┌──

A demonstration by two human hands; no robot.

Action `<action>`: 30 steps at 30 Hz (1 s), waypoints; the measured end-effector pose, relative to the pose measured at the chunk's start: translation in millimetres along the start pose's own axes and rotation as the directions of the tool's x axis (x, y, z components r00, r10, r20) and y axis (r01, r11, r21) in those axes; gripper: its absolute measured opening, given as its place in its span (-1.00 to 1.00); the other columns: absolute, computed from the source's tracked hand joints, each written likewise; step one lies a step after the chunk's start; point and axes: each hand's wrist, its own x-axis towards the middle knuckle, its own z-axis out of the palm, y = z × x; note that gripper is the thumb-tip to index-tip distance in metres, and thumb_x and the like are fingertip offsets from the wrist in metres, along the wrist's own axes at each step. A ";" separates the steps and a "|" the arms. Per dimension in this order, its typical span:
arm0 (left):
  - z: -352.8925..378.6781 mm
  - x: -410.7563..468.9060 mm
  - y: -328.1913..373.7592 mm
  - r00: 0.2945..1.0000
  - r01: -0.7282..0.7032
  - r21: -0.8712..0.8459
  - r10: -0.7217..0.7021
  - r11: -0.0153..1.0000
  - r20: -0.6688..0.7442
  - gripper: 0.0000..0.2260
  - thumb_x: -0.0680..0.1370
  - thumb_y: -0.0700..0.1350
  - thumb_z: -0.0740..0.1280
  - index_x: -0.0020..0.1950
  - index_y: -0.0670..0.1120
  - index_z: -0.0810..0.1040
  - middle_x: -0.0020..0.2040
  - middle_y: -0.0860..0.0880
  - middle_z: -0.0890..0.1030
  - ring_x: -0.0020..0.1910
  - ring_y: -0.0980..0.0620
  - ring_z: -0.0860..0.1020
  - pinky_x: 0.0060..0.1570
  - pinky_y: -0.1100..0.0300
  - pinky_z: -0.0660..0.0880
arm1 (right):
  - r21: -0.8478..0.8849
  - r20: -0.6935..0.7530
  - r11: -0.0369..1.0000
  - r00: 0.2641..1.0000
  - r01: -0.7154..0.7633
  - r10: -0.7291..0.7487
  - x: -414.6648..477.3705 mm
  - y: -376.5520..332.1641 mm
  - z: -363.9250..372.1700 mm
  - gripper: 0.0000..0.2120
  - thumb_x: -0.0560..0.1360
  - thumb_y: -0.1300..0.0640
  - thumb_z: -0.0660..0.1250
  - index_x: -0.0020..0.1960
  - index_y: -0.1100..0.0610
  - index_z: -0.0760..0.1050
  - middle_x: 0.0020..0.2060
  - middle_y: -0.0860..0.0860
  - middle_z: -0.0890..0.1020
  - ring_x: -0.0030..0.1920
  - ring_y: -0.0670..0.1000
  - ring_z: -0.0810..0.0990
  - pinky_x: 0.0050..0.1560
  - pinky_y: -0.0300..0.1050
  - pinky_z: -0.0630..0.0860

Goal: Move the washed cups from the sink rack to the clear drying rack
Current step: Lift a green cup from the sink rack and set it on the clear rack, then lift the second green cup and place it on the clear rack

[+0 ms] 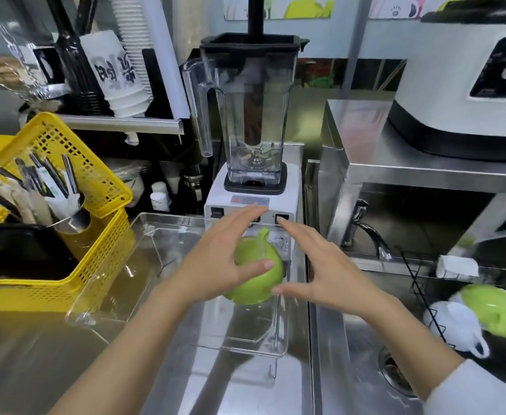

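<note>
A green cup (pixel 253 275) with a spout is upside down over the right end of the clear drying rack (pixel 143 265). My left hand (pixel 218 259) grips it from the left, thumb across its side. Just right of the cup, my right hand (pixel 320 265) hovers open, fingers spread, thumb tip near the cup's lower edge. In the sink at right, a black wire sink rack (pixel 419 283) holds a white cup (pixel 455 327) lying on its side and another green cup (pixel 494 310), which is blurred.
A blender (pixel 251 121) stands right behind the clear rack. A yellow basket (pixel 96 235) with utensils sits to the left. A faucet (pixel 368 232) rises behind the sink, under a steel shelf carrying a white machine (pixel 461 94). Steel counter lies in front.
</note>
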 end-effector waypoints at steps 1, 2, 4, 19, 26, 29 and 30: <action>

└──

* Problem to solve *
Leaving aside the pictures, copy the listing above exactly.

* Solved problem *
A demonstration by two human hands; no robot.

Action `<action>`: 30 steps at 30 Hz (1 s), waypoints; the measured end-effector pose, relative to the pose measured at the chunk's start: translation in millimetres along the start pose's own axes and rotation as the directions of the tool's x axis (x, y, z components r00, r10, r20) and y axis (r01, r11, r21) in those axes; gripper: its absolute measured opening, given as its place in its span (-1.00 to 1.00); the other columns: absolute, computed from the source's tracked hand joints, each written likewise; step one lies a step after the chunk's start; point and axes: each hand's wrist, its own x-axis towards the middle knuckle, its own z-axis out of the palm, y = z × x; note that gripper is the thumb-tip to index-tip distance in metres, and thumb_x and the like are fingertip offsets from the wrist in metres, along the wrist's own axes at each step. A ";" separates the steps and a "|" the arms. Per dimension in this order, its typical span:
arm0 (left):
  - z: -352.8925..378.6781 mm
  - x: -410.7563..468.9060 mm
  - y: -328.1913..373.7592 mm
  - r00: 0.2945..1.0000
  - r01: -0.7282..0.7032
  - r21: -0.8712..0.8459
  - r10: -0.7217..0.7021
  - r11: -0.0153..1.0000
  - r20: -0.6688..0.7442
  - gripper: 0.0000..0.2260
  - thumb_x: -0.0680..0.1370
  - thumb_y: -0.0700..0.1350
  - thumb_z: -0.0740..0.1280
  - index_x: -0.0020..0.1950
  - index_y: -0.0670..0.1120
  - index_z: -0.0810..0.1040
  - middle_x: -0.0020..0.2040
  - middle_y: -0.0860..0.0880
  - middle_z: -0.0890..0.1030
  - ring_x: -0.0020..0.1910
  - ring_y: -0.0980..0.0620
  - ring_z: -0.0860..0.1020
  - pinky_x: 0.0060..0.1570
  - pinky_y: -0.1100..0.0300
  - pinky_z: -0.0660..0.0880
arm1 (right):
  - r21: -0.8478..0.8849
  - r20: -0.6935..0.7530
  - r11: -0.0369..1.0000
  - r00: 0.2641..1.0000
  - r01: -0.7154..0.7633
  - r10: -0.7291..0.7487
  - x: -414.6648..477.3705 mm
  - y: -376.5520..332.1641 mm
  - z: -363.9250..372.1700 mm
  - gripper: 0.0000..0.2120
  - thumb_x: -0.0560..0.1360
  - thumb_y: -0.1300..0.0640
  - thumb_z: -0.0660..0.1250
  - index_x: -0.0020..0.1960
  - index_y: -0.1100..0.0610
  - index_z: -0.0760..0.1050
  - middle_x: 0.0020..0.2060
  - middle_y: -0.0860..0.0860
  - middle_z: -0.0890..0.1020
  - ring_x: -0.0030..0.1920
  - ring_y: -0.0670..0.1000
  - ring_z: -0.0810..0.0990
  - pinky_x: 0.0050..0.1560
  - pinky_y: -0.0300..0.1050
  - pinky_z: -0.0630..0.0860

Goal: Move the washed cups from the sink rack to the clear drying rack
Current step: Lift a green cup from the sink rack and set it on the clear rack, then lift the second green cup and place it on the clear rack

[+0 ms] 

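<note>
A green cup (pixel 253 275) with a spout is upside down over the right end of the clear drying rack (pixel 143 265). My left hand (pixel 218 259) grips it from the left, thumb across its side. Just right of the cup, my right hand (pixel 320 265) hovers open, fingers spread, thumb tip near the cup's lower edge. In the sink at right, a black wire sink rack (pixel 419 283) holds a white cup (pixel 455 327) lying on its side and another green cup (pixel 494 310), which is blurred.
A blender (pixel 251 121) stands right behind the clear rack. A yellow basket (pixel 96 235) with utensils sits to the left. A faucet (pixel 368 232) rises behind the sink, under a steel shelf carrying a white machine (pixel 461 94). Steel counter lies in front.
</note>
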 end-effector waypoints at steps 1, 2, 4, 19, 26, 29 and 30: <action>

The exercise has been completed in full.